Material provided:
——————

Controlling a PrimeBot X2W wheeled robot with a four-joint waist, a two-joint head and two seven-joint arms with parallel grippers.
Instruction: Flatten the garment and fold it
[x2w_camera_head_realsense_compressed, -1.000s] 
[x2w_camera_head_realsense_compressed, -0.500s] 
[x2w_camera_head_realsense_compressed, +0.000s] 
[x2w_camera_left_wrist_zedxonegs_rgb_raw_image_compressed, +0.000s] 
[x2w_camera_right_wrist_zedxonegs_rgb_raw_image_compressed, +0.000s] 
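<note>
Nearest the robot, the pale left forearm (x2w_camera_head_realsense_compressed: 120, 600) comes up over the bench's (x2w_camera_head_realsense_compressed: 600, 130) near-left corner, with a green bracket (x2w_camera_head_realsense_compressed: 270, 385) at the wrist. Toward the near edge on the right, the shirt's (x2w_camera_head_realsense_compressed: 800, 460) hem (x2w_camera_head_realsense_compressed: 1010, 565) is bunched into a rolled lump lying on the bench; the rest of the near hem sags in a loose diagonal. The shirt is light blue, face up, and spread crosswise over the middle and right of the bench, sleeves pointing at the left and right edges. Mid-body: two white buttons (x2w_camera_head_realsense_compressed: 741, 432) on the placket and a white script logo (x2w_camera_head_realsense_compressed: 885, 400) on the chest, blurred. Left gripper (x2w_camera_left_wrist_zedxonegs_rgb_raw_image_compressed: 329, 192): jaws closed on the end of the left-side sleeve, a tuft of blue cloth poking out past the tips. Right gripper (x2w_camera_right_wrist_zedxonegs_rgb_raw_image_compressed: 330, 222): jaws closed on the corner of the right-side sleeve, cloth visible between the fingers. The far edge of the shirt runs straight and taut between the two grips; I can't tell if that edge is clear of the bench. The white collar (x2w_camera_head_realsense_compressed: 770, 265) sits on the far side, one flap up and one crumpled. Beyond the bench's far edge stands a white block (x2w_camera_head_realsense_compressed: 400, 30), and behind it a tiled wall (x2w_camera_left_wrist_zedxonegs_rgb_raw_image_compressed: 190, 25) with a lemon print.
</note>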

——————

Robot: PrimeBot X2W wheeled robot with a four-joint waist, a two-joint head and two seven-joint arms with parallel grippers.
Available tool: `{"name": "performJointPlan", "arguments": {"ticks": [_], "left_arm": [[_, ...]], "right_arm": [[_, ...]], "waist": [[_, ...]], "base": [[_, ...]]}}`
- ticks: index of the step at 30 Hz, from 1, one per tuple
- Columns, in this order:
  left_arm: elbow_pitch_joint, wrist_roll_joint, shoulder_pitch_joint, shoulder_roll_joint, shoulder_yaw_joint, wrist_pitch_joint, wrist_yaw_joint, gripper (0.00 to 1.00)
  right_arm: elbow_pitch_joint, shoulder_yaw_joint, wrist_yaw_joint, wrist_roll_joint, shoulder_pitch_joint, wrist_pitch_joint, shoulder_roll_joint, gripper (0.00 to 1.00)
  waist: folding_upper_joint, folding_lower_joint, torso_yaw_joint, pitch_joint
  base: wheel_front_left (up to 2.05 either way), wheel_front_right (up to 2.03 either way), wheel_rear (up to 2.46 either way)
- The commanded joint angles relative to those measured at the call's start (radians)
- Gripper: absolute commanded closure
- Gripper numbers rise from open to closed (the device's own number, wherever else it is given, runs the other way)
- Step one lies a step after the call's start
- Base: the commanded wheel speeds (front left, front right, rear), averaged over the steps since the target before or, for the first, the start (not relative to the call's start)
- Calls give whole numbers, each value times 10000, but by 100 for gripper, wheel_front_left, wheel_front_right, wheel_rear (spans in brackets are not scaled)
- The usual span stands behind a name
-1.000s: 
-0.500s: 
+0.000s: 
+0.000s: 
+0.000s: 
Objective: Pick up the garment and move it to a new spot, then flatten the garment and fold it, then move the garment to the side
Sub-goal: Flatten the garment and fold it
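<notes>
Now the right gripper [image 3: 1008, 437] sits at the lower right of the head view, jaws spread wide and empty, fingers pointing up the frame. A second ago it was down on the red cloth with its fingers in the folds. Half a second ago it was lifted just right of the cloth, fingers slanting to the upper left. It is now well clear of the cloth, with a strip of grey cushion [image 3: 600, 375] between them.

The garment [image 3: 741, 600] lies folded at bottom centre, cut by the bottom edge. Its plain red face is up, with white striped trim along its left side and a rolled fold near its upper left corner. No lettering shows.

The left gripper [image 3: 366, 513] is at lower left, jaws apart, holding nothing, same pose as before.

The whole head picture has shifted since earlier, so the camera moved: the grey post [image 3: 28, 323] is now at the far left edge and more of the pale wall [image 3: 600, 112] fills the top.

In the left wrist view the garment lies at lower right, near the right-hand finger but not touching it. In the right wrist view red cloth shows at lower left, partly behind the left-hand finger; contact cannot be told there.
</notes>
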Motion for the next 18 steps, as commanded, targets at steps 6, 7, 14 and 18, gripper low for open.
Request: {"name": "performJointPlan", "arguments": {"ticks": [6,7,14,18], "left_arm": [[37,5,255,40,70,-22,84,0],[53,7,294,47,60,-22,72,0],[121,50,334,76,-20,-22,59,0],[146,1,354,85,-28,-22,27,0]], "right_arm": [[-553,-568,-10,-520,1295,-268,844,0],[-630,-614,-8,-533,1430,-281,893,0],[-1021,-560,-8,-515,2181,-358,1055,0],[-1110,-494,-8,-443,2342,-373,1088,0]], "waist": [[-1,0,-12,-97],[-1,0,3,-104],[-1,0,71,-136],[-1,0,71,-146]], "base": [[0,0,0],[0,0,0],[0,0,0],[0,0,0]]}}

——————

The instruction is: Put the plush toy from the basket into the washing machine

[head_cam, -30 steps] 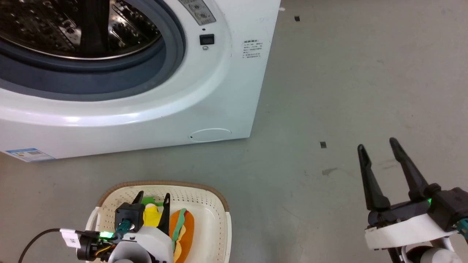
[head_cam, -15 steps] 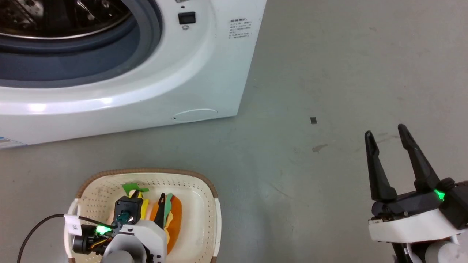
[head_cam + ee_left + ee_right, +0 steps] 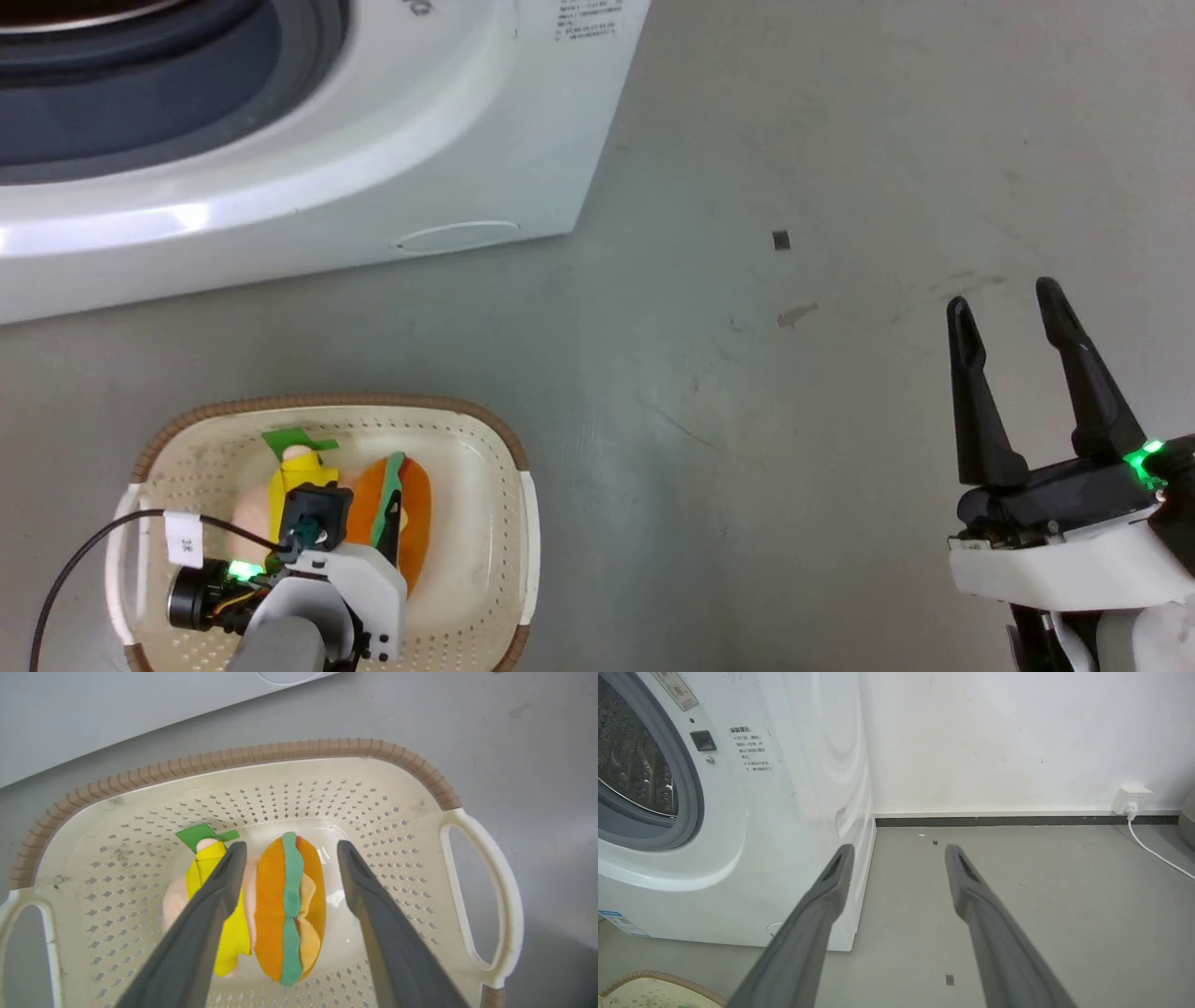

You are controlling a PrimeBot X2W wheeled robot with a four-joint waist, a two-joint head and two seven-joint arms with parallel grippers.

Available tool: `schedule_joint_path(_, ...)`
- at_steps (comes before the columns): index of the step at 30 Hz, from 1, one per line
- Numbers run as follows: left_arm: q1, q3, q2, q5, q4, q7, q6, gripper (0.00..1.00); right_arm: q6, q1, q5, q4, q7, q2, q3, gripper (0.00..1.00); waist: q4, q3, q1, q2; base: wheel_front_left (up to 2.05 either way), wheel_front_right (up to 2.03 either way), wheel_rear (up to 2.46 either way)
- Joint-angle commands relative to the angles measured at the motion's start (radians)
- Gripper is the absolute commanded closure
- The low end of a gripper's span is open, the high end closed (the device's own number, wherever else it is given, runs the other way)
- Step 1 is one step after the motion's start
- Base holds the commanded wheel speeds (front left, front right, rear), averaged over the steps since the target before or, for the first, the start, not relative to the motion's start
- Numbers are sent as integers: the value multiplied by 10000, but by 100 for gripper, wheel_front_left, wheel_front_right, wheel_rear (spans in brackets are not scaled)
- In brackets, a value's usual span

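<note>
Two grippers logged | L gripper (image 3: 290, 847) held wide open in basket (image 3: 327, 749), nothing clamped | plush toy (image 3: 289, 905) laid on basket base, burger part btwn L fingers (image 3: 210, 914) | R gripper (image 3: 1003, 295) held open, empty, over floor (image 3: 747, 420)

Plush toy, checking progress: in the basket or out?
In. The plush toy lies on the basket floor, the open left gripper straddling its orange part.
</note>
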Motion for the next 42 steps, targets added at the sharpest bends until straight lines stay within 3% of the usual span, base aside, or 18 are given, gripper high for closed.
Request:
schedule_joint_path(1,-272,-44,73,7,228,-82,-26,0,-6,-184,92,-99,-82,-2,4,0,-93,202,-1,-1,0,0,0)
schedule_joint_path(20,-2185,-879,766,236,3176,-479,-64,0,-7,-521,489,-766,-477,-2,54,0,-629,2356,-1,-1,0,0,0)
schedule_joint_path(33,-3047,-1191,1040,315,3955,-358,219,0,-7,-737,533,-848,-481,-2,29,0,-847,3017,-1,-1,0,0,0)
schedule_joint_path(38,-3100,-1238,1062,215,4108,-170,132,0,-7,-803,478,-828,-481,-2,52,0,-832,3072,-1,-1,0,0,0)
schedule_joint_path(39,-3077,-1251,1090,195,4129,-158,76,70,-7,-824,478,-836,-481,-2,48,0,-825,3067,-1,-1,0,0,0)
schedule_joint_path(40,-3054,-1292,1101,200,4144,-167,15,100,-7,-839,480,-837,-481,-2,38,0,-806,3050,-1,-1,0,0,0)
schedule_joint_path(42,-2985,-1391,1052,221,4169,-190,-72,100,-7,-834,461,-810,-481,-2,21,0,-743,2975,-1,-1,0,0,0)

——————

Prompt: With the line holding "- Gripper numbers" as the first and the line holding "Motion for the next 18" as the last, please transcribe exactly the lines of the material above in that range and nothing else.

Task answer:
- Gripper numbers rise from open to closed (the device's own number, wherever else it is given, runs the other way)
- Step one lies a step after the call's start
- Base: the commanded wheel speeds (front left, front right, rear), averaged over the steps since the target before or, for the first, the start (not relative to the call's start)
- Calls give whole numbers, each value times 10000, but by 100 for gripper, wheel_front_left, wheel_front_right, wheel_rear (spans in brackets are not scaled)
- The usual span stands behind a name
-1.000s: 
-0.500s: 
+0.000s: 
+0.000s: 
+0.000s: 
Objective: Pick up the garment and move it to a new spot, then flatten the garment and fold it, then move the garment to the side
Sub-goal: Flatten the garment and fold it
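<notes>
Now the right gripper [image 3: 1008, 437] sits at the lower right of the head view, jaws spread wide and empty, fingers pointing up the frame. A second ago it was down on the red cloth with its fingers in the folds. Half a second ago it was lifted just right of the cloth, fingers slanting to the upper left. It is now well clear of the cloth, with a strip of grey cushion [image 3: 600, 375] between them.

The garment [image 3: 741, 600] lies folded at bottom centre, cut by the bottom edge. Its plain red face is up, with white striped trim along its left side and a rolled fold near its upper left corner. No lettering shows.

The left gripper [image 3: 366, 513] is at lower left, jaws apart, holding nothing, same pose as before.

The whole head picture has shifted since earlier, so the camera moved: the grey post [image 3: 28, 323] is now at the far left edge and more of the pale wall [image 3: 600, 112] fills the top.

In the left wrist view the garment lies at lower right, near the right-hand finger but not touching it. In the right wrist view red cloth shows at lower left, partly behind the left-hand finger; contact cannot be told there.
</notes>
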Motion for the next 18 steps, as commanded, targets at steps 6, 7, 14 and 18, gripper low for open.

No further work remains on this exercise.